Предисловие
Быстроногий Ахилл не может догнать черепахи, а я по той же причине не могу поставить точку в книге о риторике тоталитаризма — она продолжает прирастать. Тоталитарный дискурс живет собственной жизнью за пределами того, что принято называть тоталитаризмом и, более того, служит очагом возрождения тоталитарных тенденций. Во всяком случае так бывает, когда тоталитарный период длится долго и оставляет после себя мощный слой разнообразных текстов и коммуникативных привычек.
Когда я писал первый вариант книги «Риторика тоталитаризма», я сосредоточил внимание на коллапсе советской риторики, стараясь показать, когда и за счет чего пропаганда перестает убеждать и становится контрпродуктивной.

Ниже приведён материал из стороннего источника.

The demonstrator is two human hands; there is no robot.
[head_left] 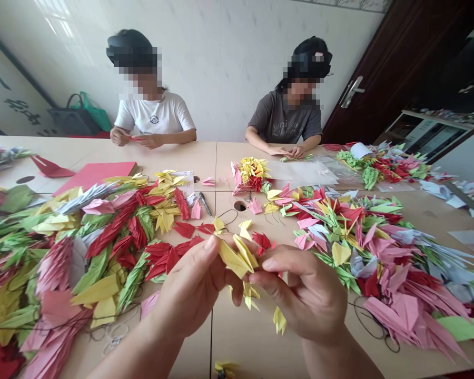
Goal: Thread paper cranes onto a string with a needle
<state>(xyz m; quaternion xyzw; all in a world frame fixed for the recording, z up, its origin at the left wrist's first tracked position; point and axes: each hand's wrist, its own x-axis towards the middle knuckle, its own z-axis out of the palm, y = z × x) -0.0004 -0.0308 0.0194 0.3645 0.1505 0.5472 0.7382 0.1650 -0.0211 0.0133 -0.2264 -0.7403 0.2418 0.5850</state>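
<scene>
My left hand (191,287) and my right hand (302,295) meet above the table's near edge, both pinched on a yellow paper crane (237,256). More yellow folded cranes (260,302) dangle below my fingers, apparently on a string. A dark thread (369,321) runs over the table to the right of my right hand.
Heaps of stacked paper cranes lie left (75,252) and right (379,247) on the beige table (256,337). A pen (204,203) and red paper sheets (97,173) lie further back. Two people sit opposite, one in a white shirt (154,116), one in grey (286,121), folding paper.
</scene>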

Я обнаружил, что механизмы саморазрушения пропаганды не описываются модными тогда когнитивными теориями и плохо соответствуют представлениям о «власти языка», о которой тогда не писал только ленивый.
Уже тогда для меня было очевидно, что разрушительное действие пропаганды не сводится к защищаемой ею идеологии, но напрямую связано с самой мощью пропагандистской машины, которая является вполне самостоятельным игроком и стоит любой идеологии. Именно незапланированное, но пролонгированное действие тотальной советской пропаганды породило ряд далеких рефлексов в России двадцать первого века. В этой книге я не только собираюсь проследить эти рефлексы, что отчасти было уже в первой версии, но и показать, как на развалинах советской пропаганды появилась новая пропаганда, показать, что облегчило ее появление, что ее подпитывает и какова ее перспектива.
Методы этой новой пропаганды имеют мало общего с тем, как была устроена пропаганда при Сталине. Если рассуждать обобщенно, можно сказать, что в новой пропаганде центр тяжести переносится с метафоры на метонимию, с ноумена на феномен, с концептуализации на категоризацию, что отлично вписывается в визуальную культуру. Современная пропаганда не работает с концептами, которые остаются мутными и недодуманными, не работает она и с концептуальной метафорой, которой трудно жить в экранной среде. Пропаганда занимается выбором и сортировкой феноменов. Она тесно, как никогда, связана с формированием повестки дня. Главный ее инструмент — это метонимия, эксплуатация смежностных ассоциаций, игра с типизацией. В этом отношении обращение к когнитивной теории прототипов может пролить свет на многое. А вот когнитивная теория метафоры представляет собой в большей степени исторический интерес, объясняя лишь становление риторики тоталитаризма.
Если же предельно обобщенно говорить о неизменном законе пропаганды, то он связан с тем обстоятельством, что она по самой своей природе относится к торжественному красноречию и требует экстраординарных поводов и экстатического нагнетания эмоций. Достигнув плато, эта риторика долго не живет. Ставшие привычными сигналы не вызывают эмоционального отклика, а затем вызывает и отторжение. Когда говорят о конкуренции «телевизора» и «холодильника», надо иметь в виду не столько то, что материальные лишения заставят пересмотреть идейные основы пропаганды, сколько то, что забота о хлебе насущном отвлекает от сигналов пропаганды, делает их нерелевантными с точки зрения выживания. Над пропагандой постоянно висит опасность «отсохнуть», как отсыхает струп на теле. Правда, процесс выглядит так лишь в самом общем виде. Существуют его катализаторы и ингибиторы, которые будут рассмотрены в книге.
Быстроногий Ахилл науки никогда не догонит российской действительности, пока не признает, что в этой действительности дискурс первичен по отношению к политическим институтам. Эти институты не успевают окрепнуть настолько, чтобы оказывать обратное влияние на дискурс. Сто лет кровавым способом возводился этот искусственный дискурс. И вот он возведен. Он не мог резко сменить свое русло после «оттепели» и уж никак не мог остановить свое течение после падения советской власти. Видное невооруженным глазом несовпадение научных прогнозов с действительностью имеет, скорее всего, именно такое объяснение.